**What to produce:** Would you copy the line that includes "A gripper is" and every line that follows it, down to the last line of the listing below, exactly as they stand?

**Material shown:**
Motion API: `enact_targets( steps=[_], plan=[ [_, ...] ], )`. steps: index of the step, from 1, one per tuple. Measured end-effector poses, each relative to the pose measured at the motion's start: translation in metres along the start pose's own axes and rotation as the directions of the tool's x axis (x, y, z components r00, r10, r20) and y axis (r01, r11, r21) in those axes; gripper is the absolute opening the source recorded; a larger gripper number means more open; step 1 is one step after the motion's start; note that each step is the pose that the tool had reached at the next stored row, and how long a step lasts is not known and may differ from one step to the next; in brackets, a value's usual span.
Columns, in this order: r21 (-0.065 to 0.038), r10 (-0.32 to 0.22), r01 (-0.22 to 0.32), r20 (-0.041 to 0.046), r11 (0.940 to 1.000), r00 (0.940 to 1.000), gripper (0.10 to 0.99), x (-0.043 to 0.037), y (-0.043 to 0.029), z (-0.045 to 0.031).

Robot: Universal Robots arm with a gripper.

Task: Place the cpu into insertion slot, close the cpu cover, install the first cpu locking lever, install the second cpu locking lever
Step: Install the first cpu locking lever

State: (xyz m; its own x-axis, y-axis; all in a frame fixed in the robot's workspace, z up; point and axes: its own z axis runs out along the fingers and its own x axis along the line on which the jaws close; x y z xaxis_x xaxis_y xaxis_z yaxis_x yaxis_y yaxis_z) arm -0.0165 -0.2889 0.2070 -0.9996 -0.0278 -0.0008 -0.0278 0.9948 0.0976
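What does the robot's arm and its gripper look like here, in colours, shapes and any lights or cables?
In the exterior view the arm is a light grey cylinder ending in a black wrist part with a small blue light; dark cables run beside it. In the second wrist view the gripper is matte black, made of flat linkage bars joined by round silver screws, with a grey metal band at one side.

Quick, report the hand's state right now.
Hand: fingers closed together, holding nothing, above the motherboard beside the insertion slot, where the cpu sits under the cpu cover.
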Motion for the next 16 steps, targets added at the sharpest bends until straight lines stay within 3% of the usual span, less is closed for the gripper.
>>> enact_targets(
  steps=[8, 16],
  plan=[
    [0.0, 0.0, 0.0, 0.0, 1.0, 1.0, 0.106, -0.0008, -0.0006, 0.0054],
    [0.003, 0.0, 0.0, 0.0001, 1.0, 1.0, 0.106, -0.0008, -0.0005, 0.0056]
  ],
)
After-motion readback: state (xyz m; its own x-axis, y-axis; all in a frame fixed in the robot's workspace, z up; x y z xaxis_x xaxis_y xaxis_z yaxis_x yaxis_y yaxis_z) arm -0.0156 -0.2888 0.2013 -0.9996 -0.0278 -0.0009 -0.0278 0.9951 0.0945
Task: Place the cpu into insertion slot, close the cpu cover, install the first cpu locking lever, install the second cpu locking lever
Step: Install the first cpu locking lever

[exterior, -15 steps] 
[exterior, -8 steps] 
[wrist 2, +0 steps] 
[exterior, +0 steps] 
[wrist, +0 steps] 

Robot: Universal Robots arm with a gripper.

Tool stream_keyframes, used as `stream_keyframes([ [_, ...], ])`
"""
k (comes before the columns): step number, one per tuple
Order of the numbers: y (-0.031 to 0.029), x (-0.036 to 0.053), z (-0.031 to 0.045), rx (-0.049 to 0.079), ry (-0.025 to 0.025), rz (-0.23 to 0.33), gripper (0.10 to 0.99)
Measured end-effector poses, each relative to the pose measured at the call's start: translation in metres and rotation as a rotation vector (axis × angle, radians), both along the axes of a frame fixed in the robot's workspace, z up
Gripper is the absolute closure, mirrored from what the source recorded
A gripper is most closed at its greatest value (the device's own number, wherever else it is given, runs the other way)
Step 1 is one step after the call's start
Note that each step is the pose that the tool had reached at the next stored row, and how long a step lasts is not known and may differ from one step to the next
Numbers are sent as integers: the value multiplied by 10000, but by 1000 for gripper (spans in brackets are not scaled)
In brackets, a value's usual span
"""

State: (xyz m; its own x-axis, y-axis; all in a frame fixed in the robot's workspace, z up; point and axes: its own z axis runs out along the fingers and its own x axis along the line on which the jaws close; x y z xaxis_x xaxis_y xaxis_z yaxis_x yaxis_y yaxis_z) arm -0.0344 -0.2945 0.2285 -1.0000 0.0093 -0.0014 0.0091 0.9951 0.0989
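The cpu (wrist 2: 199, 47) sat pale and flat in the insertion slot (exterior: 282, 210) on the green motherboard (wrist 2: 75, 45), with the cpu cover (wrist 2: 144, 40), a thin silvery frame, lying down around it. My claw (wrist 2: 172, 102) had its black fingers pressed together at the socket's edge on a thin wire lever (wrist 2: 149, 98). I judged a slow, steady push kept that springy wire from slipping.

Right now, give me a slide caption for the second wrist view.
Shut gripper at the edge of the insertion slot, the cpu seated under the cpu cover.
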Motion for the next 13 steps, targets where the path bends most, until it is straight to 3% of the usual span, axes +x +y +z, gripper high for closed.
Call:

**Problem solution:**
A gripper is most closed at its greatest value (the device's own number, wherever else it is given, runs the other way)
Step 1 is one step after the call's start
Note that each step is the pose that the tool had reached at the next stored row, and how long a step lasts is not known and may differ from one step to the next
Numbers are sent as integers: the value multiplied by 10000, but by 1000 for gripper (spans in brackets are not scaled)
In brackets, a value's usual span
"""

State: (xyz m; its own x-axis, y-axis; all in a frame fixed in the robot's workspace, z up; point and axes: its own z axis runs out along the fingers and its own x axis along the line on which the jaws close; x y z xaxis_x xaxis_y xaxis_z yaxis_x yaxis_y yaxis_z) arm -0.0344 -0.2945 0.2285 -1.0000 0.0093 -0.0014 0.0091 0.9951 0.0989
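The cpu (wrist 2: 199, 47) sat pale and flat in the insertion slot (exterior: 282, 210) on the green motherboard (wrist 2: 75, 45), with the cpu cover (wrist 2: 144, 40), a thin silvery frame, lying down around it. My claw (wrist 2: 172, 102) had its black fingers pressed together at the socket's edge on a thin wire lever (wrist 2: 149, 98). I judged a slow, steady push kept that springy wire from slipping.

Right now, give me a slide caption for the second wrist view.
Shut gripper at the edge of the insertion slot, the cpu seated under the cpu cover.
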Motion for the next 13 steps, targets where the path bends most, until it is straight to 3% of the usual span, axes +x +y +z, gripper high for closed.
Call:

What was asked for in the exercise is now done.